Don Quijote, a pesar de su locura, muestra momentos de lucidez y profunda reflexión, especialmente al final de la obra, cuando recobra la razón y muere cristianamente. Su viaje, acompañado de su escudero, es una búsqueda de ideales, pero también una oportunidad para que Cervantes explore la condición humana, sus anhelos y sus limitaciones.

La obra también nos presenta fragmentos que ilustran la fe y la moral de los personajes.
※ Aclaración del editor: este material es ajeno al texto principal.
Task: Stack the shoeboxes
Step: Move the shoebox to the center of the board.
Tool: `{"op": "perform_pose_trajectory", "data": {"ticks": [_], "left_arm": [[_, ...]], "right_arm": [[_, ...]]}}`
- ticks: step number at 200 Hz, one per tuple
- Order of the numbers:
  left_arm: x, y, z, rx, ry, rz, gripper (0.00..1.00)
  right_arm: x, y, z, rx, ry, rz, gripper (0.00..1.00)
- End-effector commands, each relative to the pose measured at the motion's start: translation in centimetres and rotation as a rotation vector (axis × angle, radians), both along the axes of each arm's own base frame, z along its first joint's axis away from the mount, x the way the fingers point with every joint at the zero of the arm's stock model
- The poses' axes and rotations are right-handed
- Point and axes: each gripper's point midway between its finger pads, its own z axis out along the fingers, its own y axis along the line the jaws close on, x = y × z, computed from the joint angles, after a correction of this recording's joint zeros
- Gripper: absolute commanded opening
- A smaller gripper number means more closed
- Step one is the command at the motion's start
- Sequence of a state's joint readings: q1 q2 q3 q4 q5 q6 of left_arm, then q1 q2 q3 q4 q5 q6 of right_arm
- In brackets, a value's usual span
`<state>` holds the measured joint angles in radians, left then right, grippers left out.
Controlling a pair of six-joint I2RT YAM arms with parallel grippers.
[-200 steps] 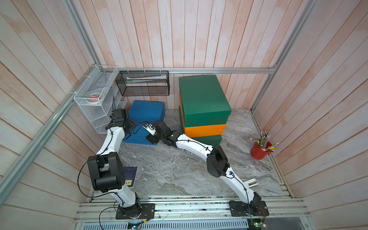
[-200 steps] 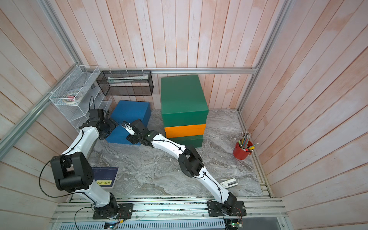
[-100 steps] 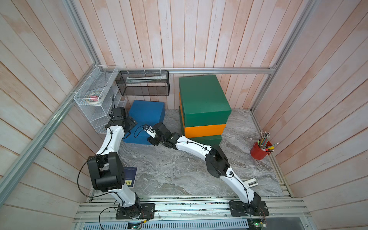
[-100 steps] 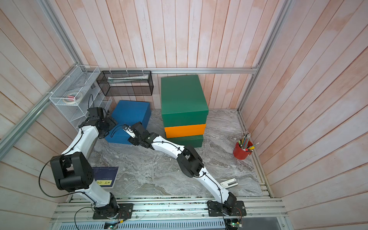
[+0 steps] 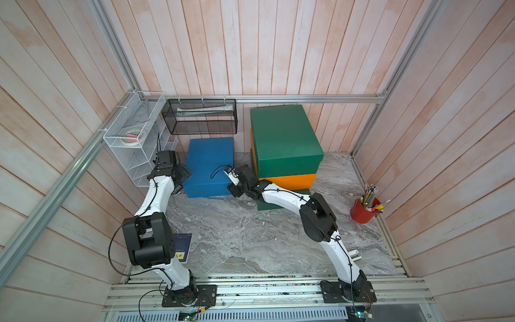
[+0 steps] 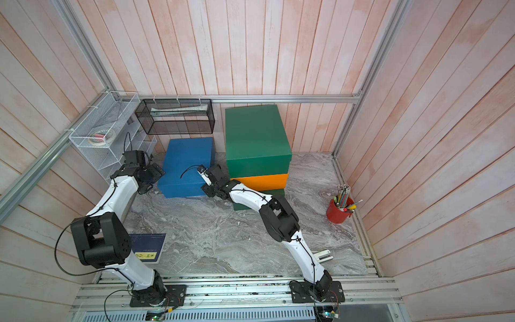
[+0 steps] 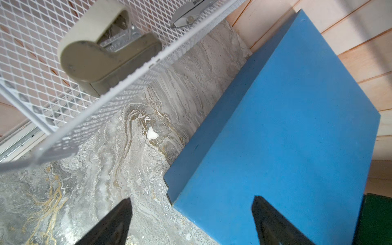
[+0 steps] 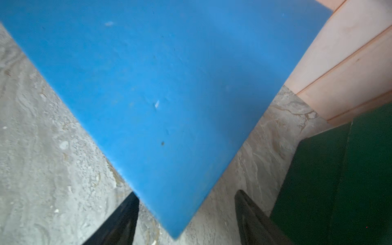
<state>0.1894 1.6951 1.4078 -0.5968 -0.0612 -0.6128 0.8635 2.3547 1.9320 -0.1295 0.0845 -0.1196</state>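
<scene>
A: Grey marble table [image 5: 245, 239] is seen nearest. Grippers?
B: The left gripper [image 7: 192, 198] and right gripper [image 8: 187, 192] are spread wide astride near corners of the blue shoebox [image 5: 209, 164].
A: Beyond?
B: The upper green shoebox [image 5: 284, 133] is stacked on the orange shoebox [image 5: 289, 181], on the lower green shoebox [image 5: 264, 207], beside the wall [image 5: 278, 55].

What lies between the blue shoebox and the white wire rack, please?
Bare tabletop runs between the blue shoebox and the white wire rack in the left wrist view; the open left gripper hangs partly above it.

The left gripper [image 7: 192, 198] spreads wide over a corner of the blue shoebox [image 7: 286, 137]; the white wire rack [image 7: 31, 42] stands near that box.
</scene>
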Motion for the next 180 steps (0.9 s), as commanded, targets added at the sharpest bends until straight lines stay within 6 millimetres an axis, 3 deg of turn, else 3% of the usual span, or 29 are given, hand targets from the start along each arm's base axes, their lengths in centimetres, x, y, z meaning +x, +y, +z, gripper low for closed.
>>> {"op": "perform_pose_trajectory", "data": {"ticks": [1, 34, 72, 144, 180], "left_arm": [[0.5, 0.2, -0.1, 0.006, 0.009, 0.003, 0.92], [1.7, -0.3, 0.4, -0.015, -0.033, -0.025, 0.93], [3.1, -0.4, 0.3, -0.016, -0.057, -0.052, 0.94], [4.8, 0.1, -1.2, -0.032, -0.063, -0.068, 0.95], [5.2, -0.3, -2.0, -0.046, -0.069, -0.086, 0.95]], "right_arm": [[-2.5, 1.7, 2.8, 0.064, 0.021, 0.047, 0.76], [-4.4, 2.8, 5.7, 0.175, 0.117, 0.077, 0.81], [-4.3, 3.3, 8.4, 0.270, 0.215, 0.042, 0.91], [-0.8, 3.4, 6.3, 0.341, 0.407, -0.103, 0.91], [-0.2, 3.2, 5.0, 0.336, 0.442, -0.170, 0.91]]}}
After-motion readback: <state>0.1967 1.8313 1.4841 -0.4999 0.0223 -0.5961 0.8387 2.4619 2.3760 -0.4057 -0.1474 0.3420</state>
Don Quijote, en su afán de hacer el bien, se enfrenta a gigantes (molinos de viento) y busca la justicia divina. Sancho, por su parte, se muestra pragmático y apegado a las enseñanzas religiosas, como cuando afirma: "Mas bueno era vuestra merced, dijo Sancho, para predicar que para caballero andante".

La Gastronomía en el Quijote y otras grandes obras literarias ESP

En última instancia, El Quijote trasciende la simple narración de aventuras. Es un espejo de la cultura española, un compendio de sabiduría popular y un deleite gastronómico que sigue resonando en el lector contemporáneo. El refrán "En casa llena, presto se guisa la cena" se erige como un símbolo de la eficiencia que surge de la abundancia, una verdad tan vigente hoy como en el Siglo de Oro español.